The next phase of the project, scheduled for January 2022, will be hiring and training staff to get out on the water and gather knowledge of the whales. A scientific approach will be incorporated when studying the impacts of marine traffic and noise, food competitors and the baseline health of food source areas such as Goldstream and other major rivers or streams.

However, the program’s success will hinge on gathering and implementing traditional W̱SÁNEĆ knowledge, such as the use of the First Salmon Ceremony, gathering stories of the Orca, and reinstating W̱SÁNEĆ natural laws. Once these knowledge sources are established, the SKRW Monitoring Program will then be able to funnel culturally appropriate data to the WLC and W̱SÁNEĆ Chiefs who can use this data in policy recommendations and negotiations. With this better understanding, the relationship between W̱SÁNEĆ and the SRKW can be shared more broadly via educational programs and materials, training programs and field trips. These educational materials will be geared to both W̱SÁNEĆ community members as well as settlers, to help communicate W̱SÁNEĆ people’s sacred responsibility to care for their relatives within the territory.

Another goal of the program is to establish partnerships with like-minded environmental groups and governmental organizations that are working to improve conditions for the whales. Organizations such as The Goldstream Volunteer Salmonid Enhancement Society may help ensure readily available food supply, while the data Parks Canada has on food competitors such as seals and sea lion populations can help drive recommendations going forward. 

Finally, the SKRW Monitoring Program is dedicated to protecting the whales from the negative impacts of the commercial fishing industry, tourism industry and illegal poaching.
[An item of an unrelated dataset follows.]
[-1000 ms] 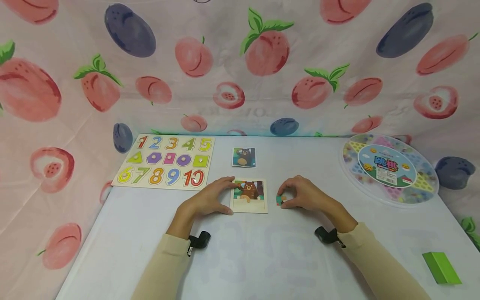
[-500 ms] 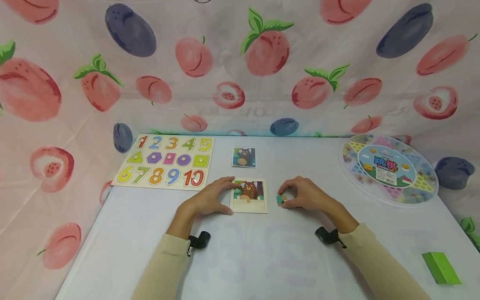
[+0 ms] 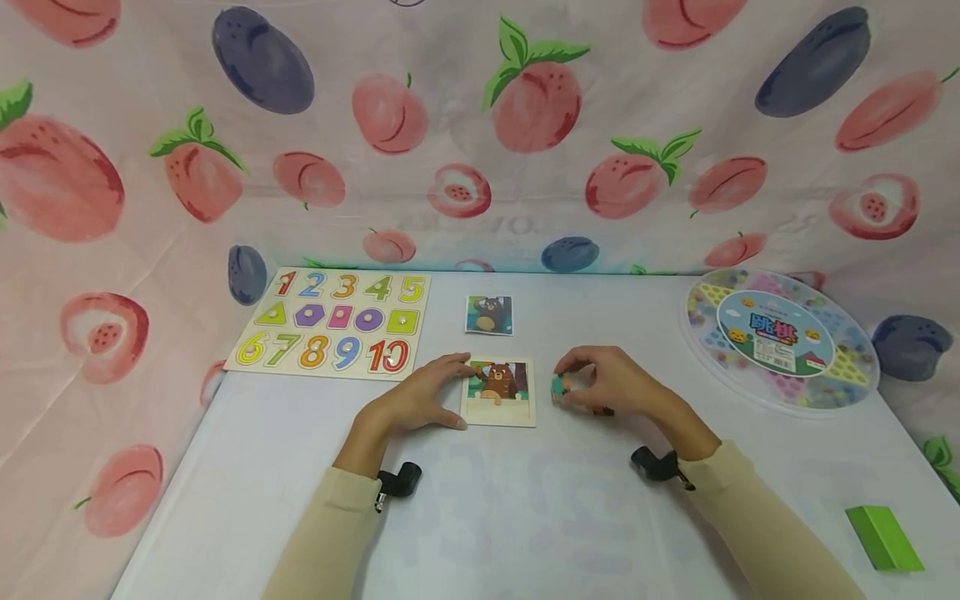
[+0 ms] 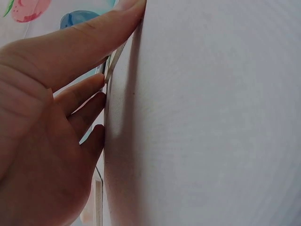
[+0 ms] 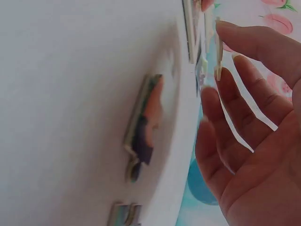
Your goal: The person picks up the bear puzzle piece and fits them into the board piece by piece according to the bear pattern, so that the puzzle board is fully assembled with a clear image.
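A small wooden bear puzzle board [image 3: 516, 413] lies flat, its upper part filled with picture and its lower strip bare wood. My left hand [image 3: 422, 396] rests at its left side, thumb at the lower corner and fingers spread at the upper edge. Right of the board, my right hand [image 3: 611, 383] pinches a teal and orange jigsaw piece [image 3: 558, 387] between thumb and fingers. The right wrist view shows that piece edge-on [image 5: 219, 52], raised off the table. Below the hand lies another jigsaw piece [image 5: 146, 117], with part of one more piece [image 5: 124, 214] nearer the camera.
A bear picture card [image 3: 489, 315] lies behind the board. At the back left is a number and shape board [image 3: 341, 315]; at the back right, a round Chinese checkers set [image 3: 780, 337]. A green block [image 3: 883, 538] sits near the front right. Fruit-print cloth [image 3: 480, 125] hangs behind.
My right hand has lifted the jigsaw piece slightly and shifted it away from me, uncovering a brown piece beneath the hand. My left hand and the board have stayed in place.
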The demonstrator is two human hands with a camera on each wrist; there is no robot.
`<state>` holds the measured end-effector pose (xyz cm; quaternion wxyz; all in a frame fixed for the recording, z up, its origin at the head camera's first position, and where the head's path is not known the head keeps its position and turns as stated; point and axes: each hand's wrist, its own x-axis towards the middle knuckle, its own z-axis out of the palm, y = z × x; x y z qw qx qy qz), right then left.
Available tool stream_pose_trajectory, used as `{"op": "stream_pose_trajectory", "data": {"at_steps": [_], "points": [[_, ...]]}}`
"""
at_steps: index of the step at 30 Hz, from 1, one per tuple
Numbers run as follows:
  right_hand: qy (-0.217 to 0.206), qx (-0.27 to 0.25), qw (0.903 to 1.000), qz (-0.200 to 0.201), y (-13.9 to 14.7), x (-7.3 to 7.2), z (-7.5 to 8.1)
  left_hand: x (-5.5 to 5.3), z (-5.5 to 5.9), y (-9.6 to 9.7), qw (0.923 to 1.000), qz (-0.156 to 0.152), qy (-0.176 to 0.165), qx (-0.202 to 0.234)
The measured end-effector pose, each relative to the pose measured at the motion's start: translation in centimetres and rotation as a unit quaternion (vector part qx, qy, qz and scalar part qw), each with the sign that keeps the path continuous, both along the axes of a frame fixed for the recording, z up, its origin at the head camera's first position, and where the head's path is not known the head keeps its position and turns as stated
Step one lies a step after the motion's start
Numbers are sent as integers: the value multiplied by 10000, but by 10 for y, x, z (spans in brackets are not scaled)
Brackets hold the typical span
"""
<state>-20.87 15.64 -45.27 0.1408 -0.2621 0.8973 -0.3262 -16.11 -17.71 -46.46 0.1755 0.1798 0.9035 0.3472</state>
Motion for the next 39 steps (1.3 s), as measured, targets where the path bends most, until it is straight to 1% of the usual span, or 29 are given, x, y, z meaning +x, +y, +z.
{"op": "stream_pose_trajectory", "data": {"at_steps": [6, 8, 12, 16, 24, 30, 39], "points": [[-506, -535, 9971, -183, -4, 0, 2, 0, 0, 0, 10000, -22, -5, -11], [-608, -701, 9955, -184, -6, 0, 1, 0, 1, 0, 10000, -22, -10, 2], [-554, -933, 9941, -62, -11, 0, -2, 0, 1, 0, 10000, 8, -40, 40], [-412, -946, 9946, 67, -17, 1, -6, 0, 1, 0, 9999, 56, -105, 81], [-703, -1013, 9915, 414, -35, 5, -8, 0, 1, 0, 9999, 48, -102, 42], [-719, -1037, 9900, 628, -52, 7, -9, 0, 1, 0, 9999, 72, -125, 7], [-673, -1035, 9890, 810, -77, 11, -7, -1, 1, 0, 9999, 31, -101, 35]]}}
Recently, WLC staff attended a 4-day virtual conference with over 600 attendees from First Nation National Guardian Programs from across Canada, the US and Australia. Some of these programs use cutting edge technology to monitor and protect closed areas from boat traffic. The hope is that the W̱SÁNEĆ SRKW Monitoring Program can be shared at next year’s conference. 

“It’s better to have our Guardians out there whose intentions on the waters are based on Indigenous caretaker values and supported by science, versus financial interests,” shares Dave Dick, the SRKW Monitoring Program Senior Manager.

(shown above, an overview of First Nation’s Guardian Programs)

The SKRW Monitoring program is a culturally appropriate initiative that restores the balance between W̱SÁNEĆ people and the whales through implementation of natural laws. The data derived from the program will be gathered through the lens of the principles and values of these natural laws – emphasizing abundance over sustainability, relationships over extraction and sacred responsibilities over economic development. As such, the WLC will have better information to use at the bargaining tables, to advocate for the whales, the water and the land and to uphold a culturally appropriate vision for the health of the territory. In addition, the SKRW Monitoring Program will act as a knowledge hub and stop-gap for Coast Salish Nations that may not have their own monitoring programs.